(GOAL OF THE EXERCISE): Output the data below exactly.

(GIVEN INFORMATION):
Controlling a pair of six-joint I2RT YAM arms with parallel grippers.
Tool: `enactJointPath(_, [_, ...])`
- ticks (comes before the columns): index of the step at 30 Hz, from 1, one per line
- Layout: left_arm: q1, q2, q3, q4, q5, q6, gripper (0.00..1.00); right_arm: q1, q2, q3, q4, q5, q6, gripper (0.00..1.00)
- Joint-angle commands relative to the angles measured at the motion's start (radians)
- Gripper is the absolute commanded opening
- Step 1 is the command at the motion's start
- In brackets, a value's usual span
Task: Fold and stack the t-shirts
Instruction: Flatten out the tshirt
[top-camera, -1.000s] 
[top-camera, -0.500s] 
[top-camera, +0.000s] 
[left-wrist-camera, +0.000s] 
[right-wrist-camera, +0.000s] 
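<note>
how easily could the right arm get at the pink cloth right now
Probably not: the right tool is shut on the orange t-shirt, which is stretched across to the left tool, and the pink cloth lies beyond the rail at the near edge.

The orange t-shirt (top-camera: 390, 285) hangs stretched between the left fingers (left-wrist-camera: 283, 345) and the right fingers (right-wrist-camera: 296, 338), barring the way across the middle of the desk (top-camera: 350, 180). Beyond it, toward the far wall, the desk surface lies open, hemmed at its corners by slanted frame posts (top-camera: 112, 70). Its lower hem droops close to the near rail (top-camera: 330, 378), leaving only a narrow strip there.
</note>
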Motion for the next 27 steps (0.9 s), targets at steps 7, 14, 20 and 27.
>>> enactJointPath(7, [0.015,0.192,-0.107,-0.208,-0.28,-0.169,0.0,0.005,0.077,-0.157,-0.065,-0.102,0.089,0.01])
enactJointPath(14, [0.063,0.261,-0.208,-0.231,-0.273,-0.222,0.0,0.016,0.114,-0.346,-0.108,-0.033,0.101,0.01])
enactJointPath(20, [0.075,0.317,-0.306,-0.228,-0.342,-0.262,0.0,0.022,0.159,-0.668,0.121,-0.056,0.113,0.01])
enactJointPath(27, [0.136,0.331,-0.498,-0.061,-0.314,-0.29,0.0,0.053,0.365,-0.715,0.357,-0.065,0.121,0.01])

(OUTPUT FOR THIS TASK):
Controlling a pair of six-joint I2RT YAM arms with parallel grippers.
Tool: `enactJointPath(_, [_, ...])`
- ticks (comes before the columns): index of the step at 30 Hz, from 1, one per line
- Layout: left_arm: q1, q2, q3, q4, q5, q6, gripper (0.00..1.00); right_arm: q1, q2, q3, q4, q5, q6, gripper (0.00..1.00)
- Joint-angle commands relative to the angles measured at the motion's start (radians)
- Gripper is the absolute commanded opening
- Step 1 is the command at the motion's start
- In brackets, a value's usual span
Task: Fold and stack the t-shirts
Instruction: Flatten out the tshirt
[top-camera, -1.000s] 
[top-camera, -0.500s] 
[top-camera, +0.000s] 
[left-wrist-camera, +0.000s] 
[right-wrist-camera, +0.000s] 
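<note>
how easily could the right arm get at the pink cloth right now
Probably not: the right tool is shut on the orange t-shirt, which is stretched across to the left tool, and the pink cloth lies beyond the rail at the near edge.

The orange t-shirt (top-camera: 390, 285) hangs stretched between the left fingers (left-wrist-camera: 283, 345) and the right fingers (right-wrist-camera: 296, 338), barring the way across the middle of the desk (top-camera: 350, 180). Beyond it, toward the far wall, the desk surface lies open, hemmed at its corners by slanted frame posts (top-camera: 112, 70). Its lower hem droops close to the near rail (top-camera: 330, 378), leaving only a narrow strip there.
</note>
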Motion for the next 27 steps (0.9 s), targets at steps 7, 14, 20 and 27.
>>> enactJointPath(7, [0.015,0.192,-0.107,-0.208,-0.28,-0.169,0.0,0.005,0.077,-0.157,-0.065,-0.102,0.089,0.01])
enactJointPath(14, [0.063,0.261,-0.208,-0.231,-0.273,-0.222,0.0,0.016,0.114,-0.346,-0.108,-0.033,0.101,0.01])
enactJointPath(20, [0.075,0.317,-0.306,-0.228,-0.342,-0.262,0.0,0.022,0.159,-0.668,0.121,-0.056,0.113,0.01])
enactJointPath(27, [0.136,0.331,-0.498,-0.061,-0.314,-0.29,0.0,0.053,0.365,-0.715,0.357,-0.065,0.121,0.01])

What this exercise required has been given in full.